Make a horizontal matplotlib errorbar plot, with all Hists in the stack overlaid.

Any additional keyword arguments will be passed to matplotlib.pyplot.errorbar().

hist(label_rotation=0, **kwargs)[source]

Make a matplotlib hist plot.

Any additional keyword arguments will be passed to matplotlib.pyplot.hist(), which allows a vast array of possibilities. Particlularly, the histtype values such as 'barstacked' and 'stepfilled' give substantially different results. You will probably want to include a transparency value (i.e. alpha = 0.5).

histstack(**kwargs)[source]

Make a matplotlib hist plot, with each Hist stacked upon the last.

Any additional keyword arguments will be passed to matplotlib.pyplot.hist().

class rootplot.root2matplotlib.RootFile(filename, name=None)[source]

A wrapper for TFiles, allowing easier access to methods.

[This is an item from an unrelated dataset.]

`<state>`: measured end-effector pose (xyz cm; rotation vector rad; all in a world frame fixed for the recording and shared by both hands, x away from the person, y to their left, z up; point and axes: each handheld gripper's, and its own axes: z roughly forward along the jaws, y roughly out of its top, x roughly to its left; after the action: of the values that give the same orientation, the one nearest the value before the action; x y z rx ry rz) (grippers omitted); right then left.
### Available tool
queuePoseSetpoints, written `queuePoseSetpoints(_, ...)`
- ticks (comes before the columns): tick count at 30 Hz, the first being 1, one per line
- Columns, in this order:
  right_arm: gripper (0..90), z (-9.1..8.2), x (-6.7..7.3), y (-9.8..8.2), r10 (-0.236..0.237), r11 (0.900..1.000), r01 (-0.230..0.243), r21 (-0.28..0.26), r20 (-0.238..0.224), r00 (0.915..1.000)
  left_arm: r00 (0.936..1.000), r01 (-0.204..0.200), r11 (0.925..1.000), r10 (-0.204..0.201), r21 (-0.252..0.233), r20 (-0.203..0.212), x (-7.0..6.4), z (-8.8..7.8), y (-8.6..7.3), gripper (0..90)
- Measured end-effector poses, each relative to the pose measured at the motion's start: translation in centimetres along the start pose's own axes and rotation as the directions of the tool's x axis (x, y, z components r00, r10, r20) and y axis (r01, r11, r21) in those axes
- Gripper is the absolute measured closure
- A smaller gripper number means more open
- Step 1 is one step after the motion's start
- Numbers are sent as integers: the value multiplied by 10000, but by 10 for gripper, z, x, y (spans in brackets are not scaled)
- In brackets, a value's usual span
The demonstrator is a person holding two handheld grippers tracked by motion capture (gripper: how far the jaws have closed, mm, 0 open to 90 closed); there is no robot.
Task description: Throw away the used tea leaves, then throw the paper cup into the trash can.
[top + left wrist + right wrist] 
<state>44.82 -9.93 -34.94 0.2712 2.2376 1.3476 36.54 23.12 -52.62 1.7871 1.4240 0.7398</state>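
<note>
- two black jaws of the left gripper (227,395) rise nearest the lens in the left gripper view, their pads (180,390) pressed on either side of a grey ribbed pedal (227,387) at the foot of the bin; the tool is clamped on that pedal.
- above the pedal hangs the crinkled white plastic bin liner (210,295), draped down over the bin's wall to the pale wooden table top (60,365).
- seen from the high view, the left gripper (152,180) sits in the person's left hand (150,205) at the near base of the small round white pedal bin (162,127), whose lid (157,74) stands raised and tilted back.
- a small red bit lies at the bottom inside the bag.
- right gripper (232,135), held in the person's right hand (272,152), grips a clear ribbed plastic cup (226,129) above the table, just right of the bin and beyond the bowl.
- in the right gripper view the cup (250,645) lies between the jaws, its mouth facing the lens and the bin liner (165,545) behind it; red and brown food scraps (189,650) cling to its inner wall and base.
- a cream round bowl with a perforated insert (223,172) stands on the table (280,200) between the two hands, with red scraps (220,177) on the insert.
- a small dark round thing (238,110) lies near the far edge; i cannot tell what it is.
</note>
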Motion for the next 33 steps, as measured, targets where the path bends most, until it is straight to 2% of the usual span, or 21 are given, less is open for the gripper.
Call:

rootplot.root2matplotlib.replace(string, replacements)[source]

Modify a string based on a list of patterns and substitutions.

replacements should be a list of two-entry tuples, the first entry giving a string to search for and the second entry giving the string with which to replace it. If replacements includes a pattern entry containing ‘use_regexp’, then all patterns will be treated as regular expressions using re.sub.